What you return must be the lines of the data that hold the word "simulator".

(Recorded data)

════════════════

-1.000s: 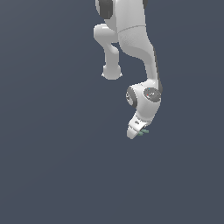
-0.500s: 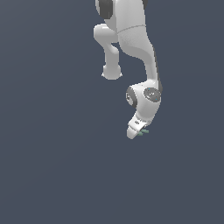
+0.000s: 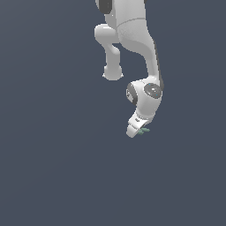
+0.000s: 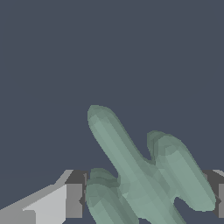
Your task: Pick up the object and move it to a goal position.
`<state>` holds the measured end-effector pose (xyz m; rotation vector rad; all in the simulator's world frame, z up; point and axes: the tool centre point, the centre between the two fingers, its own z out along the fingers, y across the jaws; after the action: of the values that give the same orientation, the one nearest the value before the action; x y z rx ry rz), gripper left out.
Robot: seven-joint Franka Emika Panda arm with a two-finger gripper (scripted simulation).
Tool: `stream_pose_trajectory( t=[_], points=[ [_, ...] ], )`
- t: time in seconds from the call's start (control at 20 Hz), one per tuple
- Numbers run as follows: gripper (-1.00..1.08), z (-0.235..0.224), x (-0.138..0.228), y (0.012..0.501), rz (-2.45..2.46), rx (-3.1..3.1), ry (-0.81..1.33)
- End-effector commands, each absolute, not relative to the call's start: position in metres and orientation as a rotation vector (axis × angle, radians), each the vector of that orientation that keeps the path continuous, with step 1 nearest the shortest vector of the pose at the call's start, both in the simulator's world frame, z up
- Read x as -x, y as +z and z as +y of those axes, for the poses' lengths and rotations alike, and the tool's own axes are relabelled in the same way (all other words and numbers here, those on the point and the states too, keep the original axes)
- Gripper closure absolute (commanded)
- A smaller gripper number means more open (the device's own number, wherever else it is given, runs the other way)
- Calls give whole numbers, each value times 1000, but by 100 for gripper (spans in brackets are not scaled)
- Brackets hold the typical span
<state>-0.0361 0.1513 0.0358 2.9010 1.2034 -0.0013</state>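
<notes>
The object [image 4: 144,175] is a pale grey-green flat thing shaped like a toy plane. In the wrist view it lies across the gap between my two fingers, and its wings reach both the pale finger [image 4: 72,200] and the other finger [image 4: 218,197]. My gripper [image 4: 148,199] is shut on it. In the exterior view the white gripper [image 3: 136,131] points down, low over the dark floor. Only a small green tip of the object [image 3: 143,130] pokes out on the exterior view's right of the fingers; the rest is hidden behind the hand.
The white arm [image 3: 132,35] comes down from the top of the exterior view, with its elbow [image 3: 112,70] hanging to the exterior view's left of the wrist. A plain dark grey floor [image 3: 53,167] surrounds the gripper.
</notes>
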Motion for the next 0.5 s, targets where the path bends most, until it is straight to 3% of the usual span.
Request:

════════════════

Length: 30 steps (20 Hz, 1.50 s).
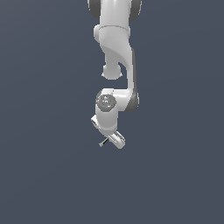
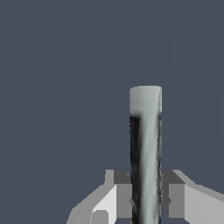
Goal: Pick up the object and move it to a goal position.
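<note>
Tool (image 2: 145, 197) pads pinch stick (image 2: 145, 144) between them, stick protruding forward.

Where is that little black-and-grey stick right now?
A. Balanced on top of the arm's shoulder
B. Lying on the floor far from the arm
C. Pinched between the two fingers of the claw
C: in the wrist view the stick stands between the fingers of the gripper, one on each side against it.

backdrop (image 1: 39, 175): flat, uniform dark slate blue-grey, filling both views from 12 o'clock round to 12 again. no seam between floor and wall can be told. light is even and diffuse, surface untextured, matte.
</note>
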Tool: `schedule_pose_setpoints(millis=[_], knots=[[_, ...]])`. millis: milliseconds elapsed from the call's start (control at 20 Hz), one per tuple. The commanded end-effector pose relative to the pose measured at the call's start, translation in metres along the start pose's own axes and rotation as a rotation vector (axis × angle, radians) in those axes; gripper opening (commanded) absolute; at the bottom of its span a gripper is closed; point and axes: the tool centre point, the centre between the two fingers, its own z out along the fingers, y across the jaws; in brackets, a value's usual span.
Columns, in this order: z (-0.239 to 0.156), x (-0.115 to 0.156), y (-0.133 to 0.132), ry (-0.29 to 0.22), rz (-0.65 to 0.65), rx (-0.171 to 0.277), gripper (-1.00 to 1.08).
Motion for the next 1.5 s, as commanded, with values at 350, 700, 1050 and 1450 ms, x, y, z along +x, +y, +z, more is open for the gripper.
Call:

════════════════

Solution to this problem
`<state>` holds the measured end-effector pose (xyz m; rotation vector rad; all in the simulator's world frame, z up; point and axes: the tool centre point, the centre between the two fingers, its own z out along the fingers, y across the jaws; after the action: of the values that give the same orientation, the one nearest the value before the action; x y z rx ry rz), gripper left out.
- End-effector commands, each absolute, not relative to the call's start: position in metres and orientation as a rotation vector (axis × angle, radians), each the vector of that orientation that keeps the path continuous, with step 1 nearest the shortest vector of the pose at the call's start, both in the simulator's world frame, z up

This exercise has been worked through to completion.